Yeah, I think just having a house over their heads would be good for most of them, but since the labor there for stucco is so cheap and the materials arent that much, it seemed like a straight forward way to improve the aesthetics for them a bit. 



> I think there may be a market in Tanzania for the "American style" home, but it may be limited. Generally, there are many proven systems for construction. The key is to use the proven acceptable materials that everyone is familiar with and use it to its benefits.


Hey Dick, thanks for feedback as always. I was under the impression this is what we were doing actually. The house we're building is all concrete specifically so that we can utilize the materials and system of building houses they are more familiar with. I thought the house more closely resembled what they currently have in Tanzania rather than American style homes due to the size, layout, materials, stucco, etc. But I think the main demand for housing in the market there stems from affordability - namely, adequate housing at an affordable price, since the supply of that is what's lacking at the moment. I was under the impression that it would be hard to lose money with any type of house though that's in the price range they can afford due to the demand, but we still wanted to build houses they desired and were accustomed to. Will see how it goes soon enough  



> If you don't need or want air conditioning, then ventilation is the obvious solution if it is controlled. Since you are probably going to use heavy materials, the thermal inertia/stability due to the mass is a great benefit. The rains can be handled with a good wall system and overhangs. This has been the pattern in most similar climates and situations.


So ventilation would be fine even with a tin roof material? Also, if we are going to ventilate it, would we just cut the openings for ventilation ourselves in the tin on the gables? Pardon my ignorance, as I said, still very new to all this. Also, when you refer to the overhang, do you mean having overhang for the gable ends? We were looking to avoid overhang on the gables to keep it simpler and less costly if possible, but it seems you're saying the overhang there would handle rain? Or do you mean overhang on front/back of house?



> The biggest problems will be the finishes and materials that are realistically available.


You mean the finishes for the walls or finishing work like trim/electric/plumbing? I know for the wall finishing the materials for that are supposed to be available, other things like fixtures for electric/plumbing I believe we were planning to ship over from China, which is what we did for the hotel we built. 

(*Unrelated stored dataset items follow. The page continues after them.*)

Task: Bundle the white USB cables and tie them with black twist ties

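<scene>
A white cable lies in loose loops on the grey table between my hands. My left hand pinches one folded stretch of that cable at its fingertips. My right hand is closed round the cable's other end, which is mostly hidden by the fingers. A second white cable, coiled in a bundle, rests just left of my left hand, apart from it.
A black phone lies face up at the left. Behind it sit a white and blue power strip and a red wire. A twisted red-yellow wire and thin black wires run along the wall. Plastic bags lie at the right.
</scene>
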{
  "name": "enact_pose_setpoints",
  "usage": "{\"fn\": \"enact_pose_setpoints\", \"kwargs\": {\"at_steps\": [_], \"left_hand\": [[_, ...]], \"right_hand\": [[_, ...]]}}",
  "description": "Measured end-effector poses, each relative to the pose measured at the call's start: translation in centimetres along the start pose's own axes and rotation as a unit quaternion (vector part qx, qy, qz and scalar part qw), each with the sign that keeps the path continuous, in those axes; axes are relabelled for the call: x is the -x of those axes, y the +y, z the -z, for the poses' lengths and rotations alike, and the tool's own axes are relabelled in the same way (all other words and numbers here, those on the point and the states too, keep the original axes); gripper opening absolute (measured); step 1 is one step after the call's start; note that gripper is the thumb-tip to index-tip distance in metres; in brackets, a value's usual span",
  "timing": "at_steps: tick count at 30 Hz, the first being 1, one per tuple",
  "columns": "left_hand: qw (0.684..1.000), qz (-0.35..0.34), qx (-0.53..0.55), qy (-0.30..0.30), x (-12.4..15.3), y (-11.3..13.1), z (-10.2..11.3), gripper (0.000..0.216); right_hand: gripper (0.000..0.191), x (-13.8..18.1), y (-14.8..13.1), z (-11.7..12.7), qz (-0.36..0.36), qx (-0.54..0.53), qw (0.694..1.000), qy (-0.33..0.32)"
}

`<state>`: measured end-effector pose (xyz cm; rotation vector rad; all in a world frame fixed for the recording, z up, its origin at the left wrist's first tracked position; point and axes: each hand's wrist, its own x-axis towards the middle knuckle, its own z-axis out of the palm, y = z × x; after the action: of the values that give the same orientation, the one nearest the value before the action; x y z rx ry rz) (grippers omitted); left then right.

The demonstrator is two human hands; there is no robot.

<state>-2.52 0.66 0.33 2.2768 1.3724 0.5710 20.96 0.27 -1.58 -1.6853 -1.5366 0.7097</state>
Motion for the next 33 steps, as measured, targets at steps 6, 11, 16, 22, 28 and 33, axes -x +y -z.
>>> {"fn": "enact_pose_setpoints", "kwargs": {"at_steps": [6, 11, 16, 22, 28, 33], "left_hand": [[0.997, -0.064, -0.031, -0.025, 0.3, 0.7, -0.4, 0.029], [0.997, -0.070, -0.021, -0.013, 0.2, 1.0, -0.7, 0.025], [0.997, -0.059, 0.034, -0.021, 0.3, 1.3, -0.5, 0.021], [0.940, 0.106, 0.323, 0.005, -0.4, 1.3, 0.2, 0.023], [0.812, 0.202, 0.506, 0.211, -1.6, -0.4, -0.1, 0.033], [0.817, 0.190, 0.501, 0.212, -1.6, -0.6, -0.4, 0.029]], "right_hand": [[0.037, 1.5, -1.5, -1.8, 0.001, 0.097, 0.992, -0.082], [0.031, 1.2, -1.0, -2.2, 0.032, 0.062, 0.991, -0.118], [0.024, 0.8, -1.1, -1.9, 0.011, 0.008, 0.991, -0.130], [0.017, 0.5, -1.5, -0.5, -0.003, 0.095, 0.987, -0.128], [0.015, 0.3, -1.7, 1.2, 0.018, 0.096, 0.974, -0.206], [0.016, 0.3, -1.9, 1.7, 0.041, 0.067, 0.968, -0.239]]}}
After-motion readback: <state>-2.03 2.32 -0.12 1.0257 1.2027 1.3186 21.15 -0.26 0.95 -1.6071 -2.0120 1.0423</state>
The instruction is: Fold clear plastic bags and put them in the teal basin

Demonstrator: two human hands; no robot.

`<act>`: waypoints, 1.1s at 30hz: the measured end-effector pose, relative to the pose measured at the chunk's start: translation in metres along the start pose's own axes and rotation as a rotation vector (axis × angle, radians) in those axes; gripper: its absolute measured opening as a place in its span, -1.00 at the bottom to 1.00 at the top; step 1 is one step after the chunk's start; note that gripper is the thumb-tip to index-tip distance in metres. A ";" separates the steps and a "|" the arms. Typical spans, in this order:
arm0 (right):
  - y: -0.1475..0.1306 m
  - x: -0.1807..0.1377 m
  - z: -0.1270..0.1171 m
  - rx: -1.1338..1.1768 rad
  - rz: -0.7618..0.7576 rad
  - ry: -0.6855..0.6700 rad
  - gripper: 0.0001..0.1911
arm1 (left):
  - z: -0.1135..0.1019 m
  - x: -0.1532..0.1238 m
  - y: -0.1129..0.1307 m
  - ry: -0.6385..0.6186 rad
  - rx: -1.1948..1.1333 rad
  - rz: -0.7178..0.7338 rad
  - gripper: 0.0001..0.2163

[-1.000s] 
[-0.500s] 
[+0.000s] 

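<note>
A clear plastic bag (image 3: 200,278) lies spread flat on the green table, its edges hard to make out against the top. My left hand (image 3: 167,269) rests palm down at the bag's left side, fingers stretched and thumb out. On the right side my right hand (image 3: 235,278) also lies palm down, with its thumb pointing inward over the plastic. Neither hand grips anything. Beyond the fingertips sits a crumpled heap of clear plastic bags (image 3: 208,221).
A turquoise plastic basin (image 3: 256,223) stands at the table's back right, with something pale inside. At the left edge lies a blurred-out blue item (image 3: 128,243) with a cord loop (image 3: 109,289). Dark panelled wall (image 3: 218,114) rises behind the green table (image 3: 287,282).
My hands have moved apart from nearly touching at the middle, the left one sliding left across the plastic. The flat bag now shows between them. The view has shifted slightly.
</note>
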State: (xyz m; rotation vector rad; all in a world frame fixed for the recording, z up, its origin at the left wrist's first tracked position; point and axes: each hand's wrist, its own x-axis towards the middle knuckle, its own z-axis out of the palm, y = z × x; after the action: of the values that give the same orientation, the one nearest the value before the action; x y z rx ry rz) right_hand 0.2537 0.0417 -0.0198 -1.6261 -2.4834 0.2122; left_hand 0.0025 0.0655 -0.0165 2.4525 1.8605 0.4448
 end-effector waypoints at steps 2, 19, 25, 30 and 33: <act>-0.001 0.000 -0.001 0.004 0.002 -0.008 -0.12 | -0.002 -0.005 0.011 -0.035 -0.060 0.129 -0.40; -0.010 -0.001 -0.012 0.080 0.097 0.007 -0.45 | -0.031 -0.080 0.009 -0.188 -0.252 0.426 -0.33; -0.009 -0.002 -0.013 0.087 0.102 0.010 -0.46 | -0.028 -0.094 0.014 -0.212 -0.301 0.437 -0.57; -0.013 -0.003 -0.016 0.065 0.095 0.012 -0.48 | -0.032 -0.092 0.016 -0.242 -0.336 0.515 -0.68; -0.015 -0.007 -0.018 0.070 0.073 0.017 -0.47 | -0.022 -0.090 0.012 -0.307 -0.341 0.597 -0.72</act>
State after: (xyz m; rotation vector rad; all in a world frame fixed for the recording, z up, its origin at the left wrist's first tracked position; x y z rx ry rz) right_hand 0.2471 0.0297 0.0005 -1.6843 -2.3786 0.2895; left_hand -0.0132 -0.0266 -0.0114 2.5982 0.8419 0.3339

> The people working in those offices probably live in apartments with two separate sewage systems - recycled gray water for sinks, showers and floors and treatable black water for toilets and garbage disposals. This understates the international phrase


It's interesting you mention this because this is something I forgot to mention. We designed the test houses we're doing here to have this same system. Was talking to our plumber this morning about it. 

One issue we ran into recently is that our plumber said the 4" walls on the interior won't allow him to get in his pipes and stuff that he needs, so I got with my carpenter and plumber and we reconfigured the floor layout so that certain walls are 6" and 8" and moved some things around to make it so he can run a lot of his plumbing out the back of the house. Also will be leaving an opening in 2 of the walls that we'll sheetrock over and not do blocks so that it can be accessed later on and the plumbing can be ran through it as well as the electricians circuit box. Just mentioning this in case someone is familiar and has a recommendation they may have overlooked.


----------



## Python49 (Jun 21, 2011)

> lso, the lighting and appliances will have to be compatible with the electric power systems available (voltage and frequency). If you want to design a home with some reliance on technology (computers, security, etc.) you may have to make provisions for a generator or an electrical room with battery chargers and batteries for short term outages that are common in a growing area.


Yeah, this seems like a good idea. I'm starting to feel like we really need to have some new plans drawn up that incorporate a lot of the changes we've already made, as well as some add-on's such as the one you mention here. The base plans we are operating off were for a 4" thick wall and interior metal studs, whereas the house we've gravitated towards now has 8" CMU block with interior block walls. So we've lost some square footage on the house and also have moved things around like I mentioned in the previous post to accommodate the plumbing. 

So, if we're going to have new plans drawn up anyway, we would be able to make the house a bit bigger to regain the square footage as well as add in something like an electrical room. I was trying to avoid this if we could since the truss' we have so far are designed for the 44x24 dimensions, but it seems we'd benefit from just having the roof system re-engineered for different dimensions, to give us a better layout for the house in general. Do we need to just talk to an engineer about this and then once the new plans are drawn send those to our roof supplier/engineer so they can redesign?


----------



## Python49 (Jun 21, 2011)

To follow up on this concept:


> Generally, there are many proven systems for construction. The key is to use the proven acceptable materials that everyone is familiar with and use it to its benefits.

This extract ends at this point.